— Task requirements —
Pictures stay out of this copy, which runs from the first line of the material through the line containing "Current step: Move".

======== Raw data ========

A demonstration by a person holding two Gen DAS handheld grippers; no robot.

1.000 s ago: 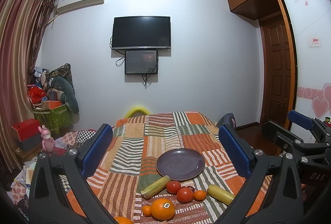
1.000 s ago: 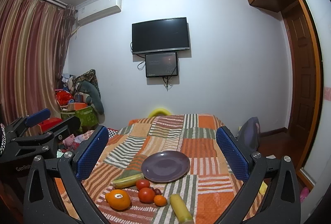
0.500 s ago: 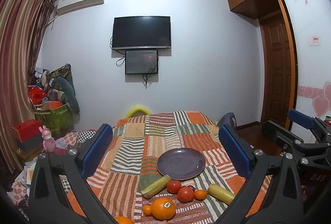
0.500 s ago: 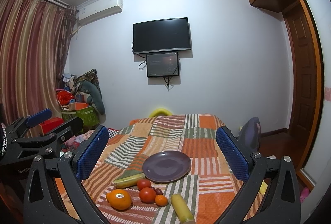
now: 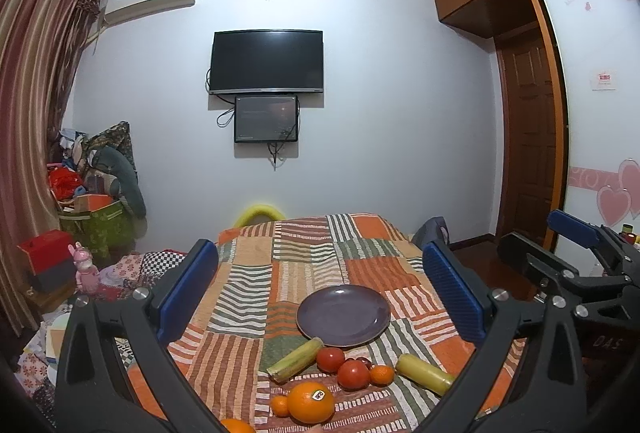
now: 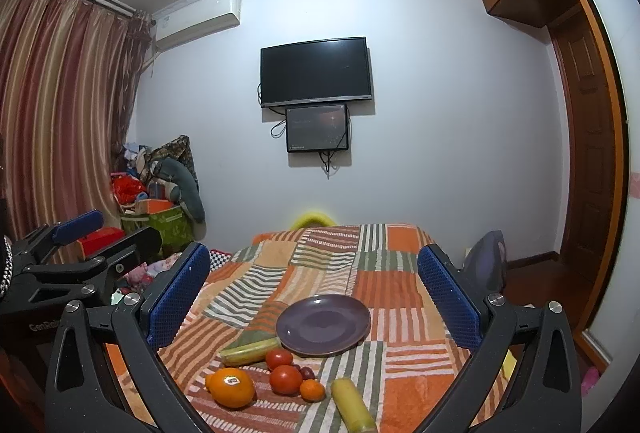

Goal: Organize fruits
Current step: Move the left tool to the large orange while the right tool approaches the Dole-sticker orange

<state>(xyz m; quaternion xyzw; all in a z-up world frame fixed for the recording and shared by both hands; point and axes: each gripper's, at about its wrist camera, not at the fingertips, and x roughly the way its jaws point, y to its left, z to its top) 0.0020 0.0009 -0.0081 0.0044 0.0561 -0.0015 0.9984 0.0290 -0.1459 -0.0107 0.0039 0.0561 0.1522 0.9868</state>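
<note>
- Purple ceramic-looking plate (image 5: 343,315), one item: lies bare on the patchwork blanket (image 5: 256,285), with no fruit on it; sorting is judged not yet begun.
- Change noted against the views of a second ago: almost none. A very slight drift of both views is recorded; plate and fruit lie as they did. No approach to the fruit is judged under way.
- Fruit, grouped just in front of the plate: two tomatoes (image 5: 330,359), one large stickered orange (image 5: 311,401), small oranges (image 5: 381,374), and two yellow-green cylindrical pieces (image 5: 295,359), the left one reaching to or nearly to the plate's near rim. All are unheld.
- Left gripper (image 5: 320,297): held level above the near end of the blanket, aimed at the far wall; blue pads (image 5: 188,289) are set wide apart, with nothing between them.
- Right gripper (image 6: 316,297): carried just beside the left at similar height and heading; fingers likewise spread wide and unladen.
- Both would need to be lowered and tilted toward the fruit before any pick.
</note>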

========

— Answer space —
A demonstration by a person holding two Gen DAS handheld grippers; no robot.

1.000 s ago: 
1.000 s ago: 
0.500 s ago: 
0.500 s ago: 
now: 
now: 

Goal: Organize fruits
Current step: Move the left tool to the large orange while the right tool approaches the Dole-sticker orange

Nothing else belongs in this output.